Vio las miradas de asombro en los rostros del obispo y de Margareth mientras preparaba su espada.
—¡Terminaré con esto ahora mismo! —rugió Lucien—. ¡Espada divina de-
Estaba a punto de invocar su habilidad cuando su voz se detuvo repentinamente.
Qingyi ya estaba frente a él, sonriendo brillantemente mientras sus botas se encontraban con las gemelas entre las piernas de Lucien.
Fue un golpe bajo, Qingyi lo sabía, pero también estaba preocupado.
Sintió cierto peligro en ese ataque, del tipo que no había sentido en mucho tiempo.
Prefirió detenerlo allí mismo para evitar problemas mayores.
[Auranys, Diosa de la Luz y la Justicia te observa con ojos llenos de odio]
[Auranys, Diosa de la Luz y la Justicia te lanza una maldición]
[Has resistido]
[Auranys, Diosa de la Luz y la Justicia promete acabar contigo mientras te maldice sin parar].
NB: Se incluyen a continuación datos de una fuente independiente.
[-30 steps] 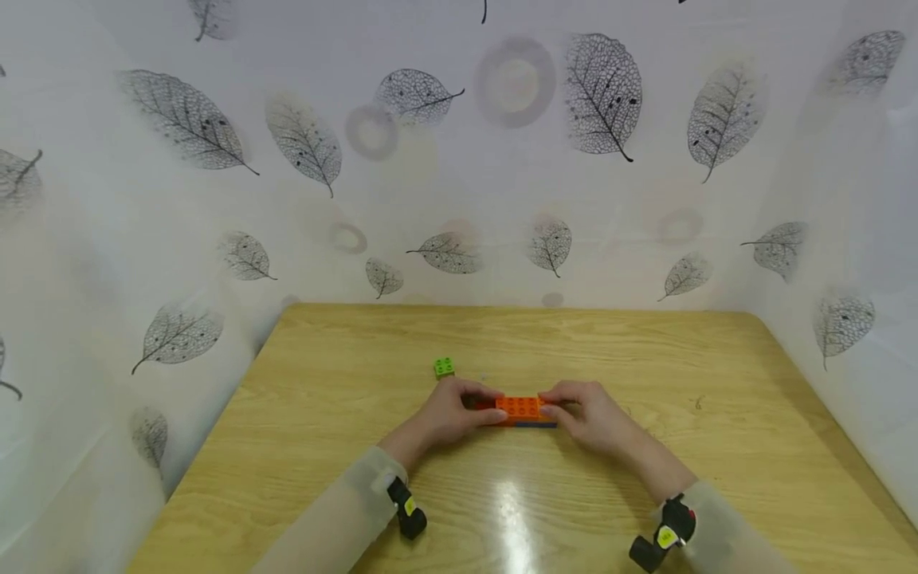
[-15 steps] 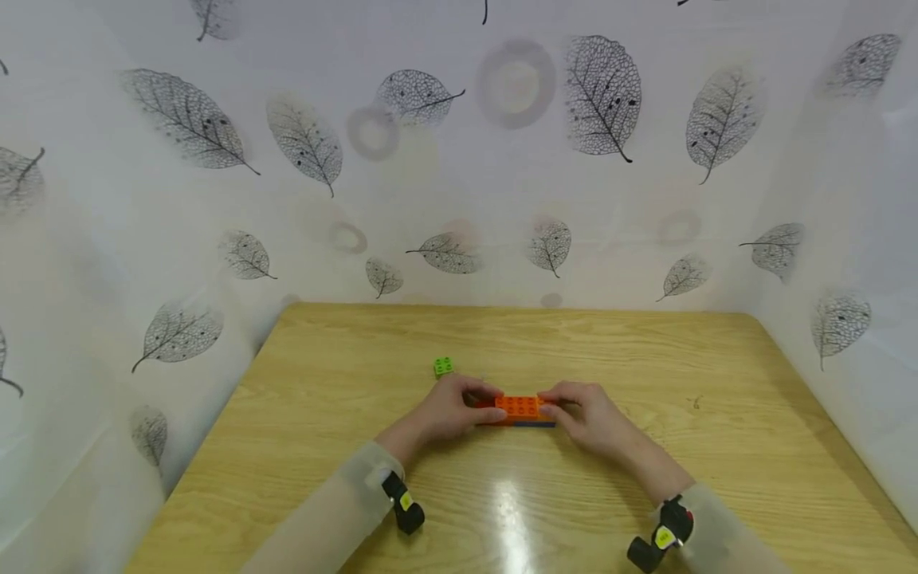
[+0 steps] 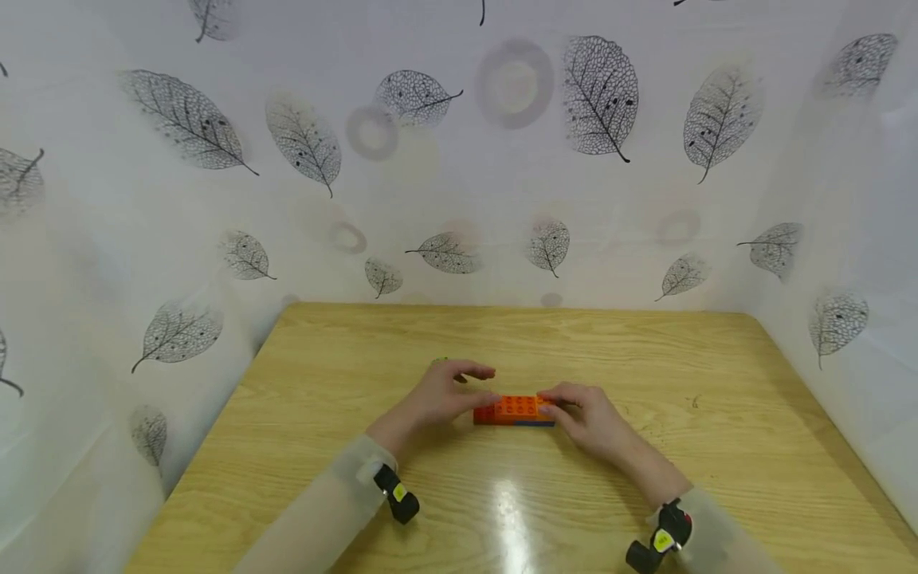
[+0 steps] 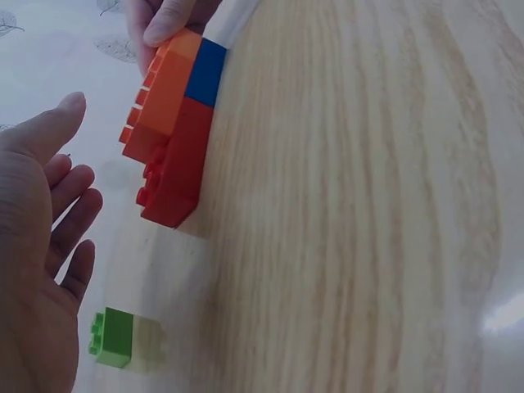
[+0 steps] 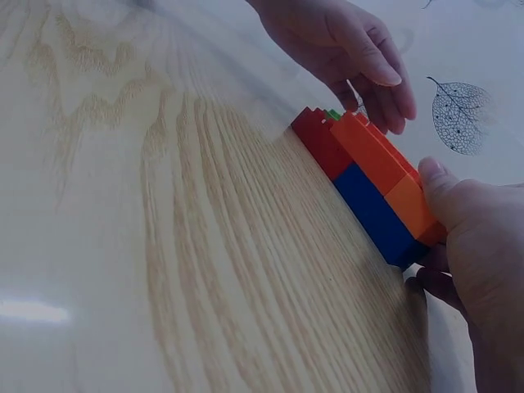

«Tranquila… me ocuparé de esa divina coñito cuando tenga tiempo, y el poder…», Qingyi se rio, sin preocuparse en absoluto por esas notificaciones.
—Parece que gané —sonrió al obispo, mientras los paladines rodeaban la figura colapsada de Lucien, atendiendo sus heridas.
—En efecto… —El obispo inclinó la cabeza—. Me disculpo por la falta de respeto, Dama Margareth.
A pesar de su derrota, no parecía triste, todo lo contrario.
Tenía la cara de un hombre que acababa de ganar mucho.
—No es nada —dijo Margareth simplemente asintió, fijando su mirada en Qingyi nuevamente.
El apuesto joven ya estaba aburrido y solo quería tomarse un tiempo para discutir cosas importantes con Meilin y Margareth, así que se fue.
Sin embargo, antes de que llegara a las gradas donde sus esposas estaban de pie, el balbuceo silencioso de Lucien lo detuvo.
—Ah… quiero mi Nintendo… mi Play-… —gimoteó Lucien en voz baja.